Bisu Bermakna

“Dan Aku akan membuat lidahmu melekat pada langit-langitmu, sehingga engkau menjadi bisu dan tidak akan menempelak mereka, sebab mereka adalah kaum pemberontak.” (Yehezkiel 3:26)



Pembahasan: Yehezkiel 3:22-27 | Ayat Bacaan: Yehezkiel 2-3

Biasanya, seorang nabi bertugas menyampaikan nasihat, teguran, atau pengajaran kepada banyak orang. Namun, dalam Yehezkiel 3:22-27 menunjukkan suatu hal yang berbeda: Tuhan justru memerintahkan Yehezkiel untuk mengurung diri di rumahnya (ay. 24), diikat dengan tali, dibelenggu, dan dibatasi keluar masuknya di tengah-tengah umat-Nya (ay. 25). Tuhan bahkan membuatnya bisu dan tidak dapat berbicara (ay. 26). Semua ini merupakan tindakan simbolik yang hendak menyatakan bahwa Allah menarik diri dan membatasi wahyu-Nya sebagai bentuk penghukuman bagi Israel. Mengapa Tuhan berbuat demikian? Sebab umat Allah terus menerus memberontak dan menolak mendengarkan firman-Nya (ay. 26-27).

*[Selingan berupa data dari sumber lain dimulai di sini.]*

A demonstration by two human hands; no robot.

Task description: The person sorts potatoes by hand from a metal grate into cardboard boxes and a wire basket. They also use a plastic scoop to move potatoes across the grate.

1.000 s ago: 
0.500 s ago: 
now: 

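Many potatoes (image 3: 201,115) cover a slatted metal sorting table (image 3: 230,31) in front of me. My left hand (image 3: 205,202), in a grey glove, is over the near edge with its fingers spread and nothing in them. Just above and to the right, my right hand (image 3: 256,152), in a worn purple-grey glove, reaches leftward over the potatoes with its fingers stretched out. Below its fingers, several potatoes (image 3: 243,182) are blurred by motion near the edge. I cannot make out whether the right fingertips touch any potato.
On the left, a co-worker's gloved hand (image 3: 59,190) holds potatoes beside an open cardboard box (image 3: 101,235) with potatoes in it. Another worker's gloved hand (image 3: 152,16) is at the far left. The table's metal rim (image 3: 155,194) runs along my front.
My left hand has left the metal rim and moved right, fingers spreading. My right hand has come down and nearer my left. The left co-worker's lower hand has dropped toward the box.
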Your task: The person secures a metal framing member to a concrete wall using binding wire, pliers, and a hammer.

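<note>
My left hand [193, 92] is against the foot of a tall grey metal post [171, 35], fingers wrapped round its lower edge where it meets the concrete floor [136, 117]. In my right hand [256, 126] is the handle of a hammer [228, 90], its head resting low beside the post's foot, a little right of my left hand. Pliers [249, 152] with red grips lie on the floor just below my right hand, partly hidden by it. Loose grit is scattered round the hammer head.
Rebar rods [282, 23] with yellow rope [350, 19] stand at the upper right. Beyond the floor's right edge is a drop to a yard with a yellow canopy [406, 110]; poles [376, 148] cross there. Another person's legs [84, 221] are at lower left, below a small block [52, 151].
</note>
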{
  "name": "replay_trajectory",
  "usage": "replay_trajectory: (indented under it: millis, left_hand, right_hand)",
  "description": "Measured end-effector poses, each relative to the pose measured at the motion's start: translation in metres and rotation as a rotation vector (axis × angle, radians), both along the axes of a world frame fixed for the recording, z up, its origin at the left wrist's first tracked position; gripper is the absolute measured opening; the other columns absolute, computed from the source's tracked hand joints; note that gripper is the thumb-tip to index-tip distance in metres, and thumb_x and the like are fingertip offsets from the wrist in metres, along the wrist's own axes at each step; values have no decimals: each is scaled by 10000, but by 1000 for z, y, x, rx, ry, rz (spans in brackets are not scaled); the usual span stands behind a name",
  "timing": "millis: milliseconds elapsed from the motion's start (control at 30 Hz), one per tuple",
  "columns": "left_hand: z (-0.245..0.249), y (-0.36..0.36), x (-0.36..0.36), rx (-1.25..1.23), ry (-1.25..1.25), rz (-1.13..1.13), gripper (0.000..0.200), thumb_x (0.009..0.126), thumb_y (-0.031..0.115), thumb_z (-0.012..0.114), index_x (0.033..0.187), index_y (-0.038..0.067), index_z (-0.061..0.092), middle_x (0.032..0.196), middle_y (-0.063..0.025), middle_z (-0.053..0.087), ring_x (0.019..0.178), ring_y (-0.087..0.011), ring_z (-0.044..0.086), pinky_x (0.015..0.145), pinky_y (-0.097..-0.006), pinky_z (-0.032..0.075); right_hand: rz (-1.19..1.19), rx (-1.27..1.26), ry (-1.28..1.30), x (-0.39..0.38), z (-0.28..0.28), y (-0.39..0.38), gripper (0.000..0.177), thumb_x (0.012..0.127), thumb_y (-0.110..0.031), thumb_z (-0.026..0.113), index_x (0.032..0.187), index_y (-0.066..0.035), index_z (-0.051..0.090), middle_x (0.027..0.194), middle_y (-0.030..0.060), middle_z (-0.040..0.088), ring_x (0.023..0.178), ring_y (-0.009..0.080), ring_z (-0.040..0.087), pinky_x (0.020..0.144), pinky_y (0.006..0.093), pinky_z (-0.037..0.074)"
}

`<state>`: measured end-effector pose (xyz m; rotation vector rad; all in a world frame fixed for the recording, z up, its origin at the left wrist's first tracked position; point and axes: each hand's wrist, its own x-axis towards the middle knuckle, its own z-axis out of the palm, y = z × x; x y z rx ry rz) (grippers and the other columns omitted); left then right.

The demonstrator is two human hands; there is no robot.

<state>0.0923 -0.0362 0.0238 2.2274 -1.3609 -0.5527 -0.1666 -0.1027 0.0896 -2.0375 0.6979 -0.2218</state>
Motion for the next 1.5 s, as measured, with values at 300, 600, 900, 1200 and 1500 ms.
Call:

Namun Yehezkiel tidak bisu selamanya, ia diminta berbicara saat Tuhan membuka mulutnya. Sebagaimana Tuhan berfirman, demikianlah Yehezkiel harus menyampaikan firman-Nya dengan setia (ay. 27). Lebih lanjut, Tuhan menegaskan bahwa pendengar juga memiliki hak dan kebebasan memilih untuk mendengarkan atau membiarkan (ay. 27b). Hal ini menunjukkan bahwa sebagai pelayan firman, kita tidak dipanggil untuk menciptakan atau memodifikasi firman agar lebih diterima, tetapi harus menyampaikan apa yang Tuhan katakan. Pada saat yang sama, setiap pendengar bertanggung jawab penuh atas responsnya terhadap firman yang didengarnya.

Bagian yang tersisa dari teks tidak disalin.